Króte se hallaba junto a una puerta abierta. En la pared se leía la palabra waschraum. Dos flechas señalaban en direcciones opuestas mánner y frauen.

– Los esqueletos siguen dentro de los reservados -dijo Tris-tan-. Si no les da miedo pueden verlos.

– Sería una pérdida de tiempo. -Madre Bendita negó con la cabeza.

Pero Hollis no pudo evitar seguir al muchacho y entrar en el aseo de señoras. Las dos linternas revelaron una hilera de reservados de madera. Todas las puertas estaban cerradas, y Hollis intuyó que ocultaban los restos de más de un suicidio. Króte se adelantó unos pasos y señaló algo. Cerca del fondo, una de las puertas estaba ligeramente entreabierta. Una mano momificada, como una negra garra, sobresalía por la abertura. Hollis tuvo la sensación de que acababan de llevarlo al mundo de los muertos. Un escalofrío lo estremeció de la cabeza a los pies, y se apresuró a regresar al pasillo principal.

– ¿Ha visto la mano?

– Sí, la he visto.

– Todo Berlín está construido encima de esto -comentó Tristan-. Encima de los muertos.

– Me importa un rábano -terció Madre Bendita-. Sigamos.

Al final del pasillo había otra puerta de hierro, pero esta no estaba cerrada con llave. Tristán la empujó.

– Ahora entraremos en el antiguo sistema de alcantarillado. Dado que esta zona estaba cerca del Muro de Berlín, tanto los de la Alemania del Este como los occidentales lo dejaron tal cual.

Se metieron en una tubería de drenaje de unos dos metros y medio de diámetro. El agua corría por el suelo de la cañería, y la luz de las linternas hacía brillar sus paredes. Del techo colgaban estalactitas de sal que parecían cuerdas blancas. Había también extraños hongos blancos con aspecto de bolas de grasa. Chapoteando en el agua, Króte los guió hasta una bifurcación y se volvió para esperarlos. La luz de su frontal se movió como una luciérnaga.

Al final, llegaron a una tubería mucho más pequeña que desembocaba en la grande. Króte empezó a hablar en alemán con su primo mientras señalaba la tubería y gesticulaba.

– Ya hemos llegado. Solo tienen que avanzar unos diez metros más y forzar la entrada -dijo Tristán.

– Ni hablar. -Madre Bendita lo fulminó con la mirada-. Prometiste llevarnos hasta el final.

– Nosotros no vamos a meternos en el centro de informática de la Tabula -dijo Tristán-. Es demasiado peligroso.

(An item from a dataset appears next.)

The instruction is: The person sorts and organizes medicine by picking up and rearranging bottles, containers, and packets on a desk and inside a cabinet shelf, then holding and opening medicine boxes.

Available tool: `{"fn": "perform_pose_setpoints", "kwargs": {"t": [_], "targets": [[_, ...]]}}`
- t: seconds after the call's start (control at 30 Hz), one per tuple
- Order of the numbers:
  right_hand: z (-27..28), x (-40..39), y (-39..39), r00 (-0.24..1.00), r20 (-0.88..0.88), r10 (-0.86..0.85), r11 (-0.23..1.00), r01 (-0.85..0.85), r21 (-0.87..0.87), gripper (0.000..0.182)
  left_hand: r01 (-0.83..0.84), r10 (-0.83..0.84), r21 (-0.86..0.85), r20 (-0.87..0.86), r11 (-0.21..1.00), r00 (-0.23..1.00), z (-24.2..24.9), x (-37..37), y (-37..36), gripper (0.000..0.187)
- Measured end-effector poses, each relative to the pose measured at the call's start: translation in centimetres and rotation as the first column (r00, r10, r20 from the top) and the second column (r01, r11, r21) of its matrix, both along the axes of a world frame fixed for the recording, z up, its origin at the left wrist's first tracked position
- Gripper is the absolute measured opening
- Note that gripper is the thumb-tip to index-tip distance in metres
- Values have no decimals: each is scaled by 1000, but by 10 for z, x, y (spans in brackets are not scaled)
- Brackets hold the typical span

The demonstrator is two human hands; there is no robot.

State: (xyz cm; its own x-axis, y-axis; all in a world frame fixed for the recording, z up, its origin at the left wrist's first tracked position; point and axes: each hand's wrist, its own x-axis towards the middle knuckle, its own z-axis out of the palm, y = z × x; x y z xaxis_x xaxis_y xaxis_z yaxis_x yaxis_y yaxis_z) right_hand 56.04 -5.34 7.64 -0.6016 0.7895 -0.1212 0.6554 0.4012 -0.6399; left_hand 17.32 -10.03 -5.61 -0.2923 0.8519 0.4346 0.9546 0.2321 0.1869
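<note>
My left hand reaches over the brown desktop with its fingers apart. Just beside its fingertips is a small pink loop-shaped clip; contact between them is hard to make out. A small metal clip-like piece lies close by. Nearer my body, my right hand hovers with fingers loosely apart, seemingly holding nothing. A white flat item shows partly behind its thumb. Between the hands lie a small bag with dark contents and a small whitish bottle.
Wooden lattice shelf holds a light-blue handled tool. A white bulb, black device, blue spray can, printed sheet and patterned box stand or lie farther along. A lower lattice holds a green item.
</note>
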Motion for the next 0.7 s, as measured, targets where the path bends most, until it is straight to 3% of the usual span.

– El verdadero peligro lo tienes delante, jovencito. No me gusta la gente que no cumple sus promesas.

– ¡Pero os estamos haciendo un favor!

– Esa es tu interpretación, no la mía. Lo único que sé es que te comprometiste a algo.

La frialdad del tono y la mirada de la Arlequín resultaban intimidantes. Tristán se quedó inmóvil, y Króte miró a su primo con aire asustado. Hollis decidió intervenir.

– Deje que vaya yo primero -dijo a Madre Bendita-. Comprobaré que todo esté en orden.

– Esperaré diez minutos, señor Wilson. Si no ha vuelto, habrá consecuencias.

Capítulo 39

Hollis se adentró a gatas por la tubería hacia una luz distante. El conducto era estrecho, y sus manos tocaron un líquido viscoso que parecía una mezcla de aceite lubricante y agua. No tardó en llegar a una rejilla de desagüe encajada en la parte superior de la tubería; la luz que entraba de la habitación de arriba se dividía en pequeños cuadrados por efecto de la rejilla. Hollis se situó justo debajo.

Inclinó la cabeza hasta tocarse el pecho con el mentón y, apoyando la espalda en la rejilla, se incorporó lentamente. La pieza de hierro tenía cinco centímetros de grosor y parecía muy pesada, pero él era fuerte y la pieza no estaba atornillada. Siguió empujando hasta que la rejilla se salió de su encaje. La desplazó lateralmente unos pocos centímetros. Cuando hubo conseguido una abertura suficiente para meter las manos, la apartó del todo deslizándola por el suelo. Sin perder un segundo, desenfundó su pistola y salió a un corredor de mantenimiento lleno de cañerías y cables eléctricos. Cuando estuvo seguro de que no se oía ninguna señal de peligro, volvió a meterse en la tubería y regresó junto a Madre Bendita y los dos free runners.

– Esta tubería conduce a un túnel de mantenimiento que parece un punto de entrada seguro. No se ve a nadie.

Tristán parecía aliviado.

– ¿Lo ven? -dijo mirando a Madre Bendita-. Todo ha salido a la perfección.

– Lo dudo. -Madre Bendita entregó a Hollis la bolsa con el equipo.

– ¿Podemos marcharnos? -preguntó el free runner.